Action Squad has launched dozens of missions into the Labyrinth in 2001 and 2002, often entering at dusk and not leaving until dawn. We've never seen another soul down there: the system has been our private exploring paradise. The little graffiti that one can find is almost all left by tunnel workers: much dates back to the 1940's and 1950's, with a couple notable sandstone carvings dating back to the infancy of the Labyrinth in the 1800's.

Even when we'd only discovered two of the many tunnel and cave systems, Slim Jim Hollison (the official Action Squad cartographer) was already pointing out that the infamous "catacombs" of Paris are vastly inferior to the Labyrinth, in terms of the sheer diversity of interconnected tunnel types. (Obviously, they kick the Labyrinth's butt in terms of human remains and history, but hey, we're in America here, buddy.)

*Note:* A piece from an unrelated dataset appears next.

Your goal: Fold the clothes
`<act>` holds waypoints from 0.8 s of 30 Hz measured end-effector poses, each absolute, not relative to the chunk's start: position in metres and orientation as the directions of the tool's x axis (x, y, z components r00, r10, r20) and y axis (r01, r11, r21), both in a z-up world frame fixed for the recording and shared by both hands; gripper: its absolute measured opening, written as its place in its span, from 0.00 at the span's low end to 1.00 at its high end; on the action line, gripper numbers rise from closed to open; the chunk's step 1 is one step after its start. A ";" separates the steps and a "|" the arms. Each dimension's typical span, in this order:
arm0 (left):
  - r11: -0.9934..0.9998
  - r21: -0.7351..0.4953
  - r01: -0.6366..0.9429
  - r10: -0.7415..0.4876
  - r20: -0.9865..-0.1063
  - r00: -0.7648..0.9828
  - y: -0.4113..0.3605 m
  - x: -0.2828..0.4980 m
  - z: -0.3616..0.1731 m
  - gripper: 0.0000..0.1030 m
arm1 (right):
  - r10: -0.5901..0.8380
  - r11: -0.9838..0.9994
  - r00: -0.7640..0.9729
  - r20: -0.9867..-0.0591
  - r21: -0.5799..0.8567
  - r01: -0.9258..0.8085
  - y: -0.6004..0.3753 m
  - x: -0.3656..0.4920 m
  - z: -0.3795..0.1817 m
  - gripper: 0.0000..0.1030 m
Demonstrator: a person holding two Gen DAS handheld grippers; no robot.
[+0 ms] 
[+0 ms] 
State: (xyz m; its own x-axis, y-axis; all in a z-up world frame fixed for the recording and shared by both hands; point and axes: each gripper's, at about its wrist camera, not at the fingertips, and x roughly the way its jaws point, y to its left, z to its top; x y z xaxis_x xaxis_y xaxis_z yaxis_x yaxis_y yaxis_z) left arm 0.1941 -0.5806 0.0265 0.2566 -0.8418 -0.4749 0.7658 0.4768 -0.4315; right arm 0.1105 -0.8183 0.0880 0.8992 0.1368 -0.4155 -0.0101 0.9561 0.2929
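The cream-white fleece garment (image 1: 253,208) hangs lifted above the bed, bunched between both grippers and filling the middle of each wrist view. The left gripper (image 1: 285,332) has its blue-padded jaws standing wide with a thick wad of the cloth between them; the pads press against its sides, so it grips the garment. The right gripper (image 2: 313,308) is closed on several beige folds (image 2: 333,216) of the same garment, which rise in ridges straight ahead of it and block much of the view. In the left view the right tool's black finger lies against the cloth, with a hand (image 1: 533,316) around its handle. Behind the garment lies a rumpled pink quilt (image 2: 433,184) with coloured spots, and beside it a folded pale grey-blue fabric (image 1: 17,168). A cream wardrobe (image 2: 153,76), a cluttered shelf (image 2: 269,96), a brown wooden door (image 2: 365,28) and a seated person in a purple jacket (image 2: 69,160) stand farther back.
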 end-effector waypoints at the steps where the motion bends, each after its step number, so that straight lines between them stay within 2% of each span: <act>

I recall that the repeated Slim Jim refrain as we explored the Telephone Tunnels was "This is totally Paris style!" It became kind of a running joke with the rest of us; "hey, this (random silly object) is sooo Paris style!" However, once we got into a different section of the tunnels and connected to a whole new system, we were all amazed to hear Jim say, "Holy shit! This is way cooler than anything in Paris!"

This from a guy who absolutely loves the Paris underground, and has spent weeks over there exploring and mapping the extensive underground quarries of the region. Not too shabby!

Now, to be honest, I don't really know or give a shit about how the Labyrinth compares with other underground systems around the world. All that matters is that the place is plenty amazing for me and for the rest of the Action Squad. I suspect it would be enough to wow any urban explorer, even those guys with the silly accents from France. I treasure the memories of the days and nights we've spent exploring it, and I'm proud that Action Squad had the opportunity to play a pioneering role in its comprehensive exploration.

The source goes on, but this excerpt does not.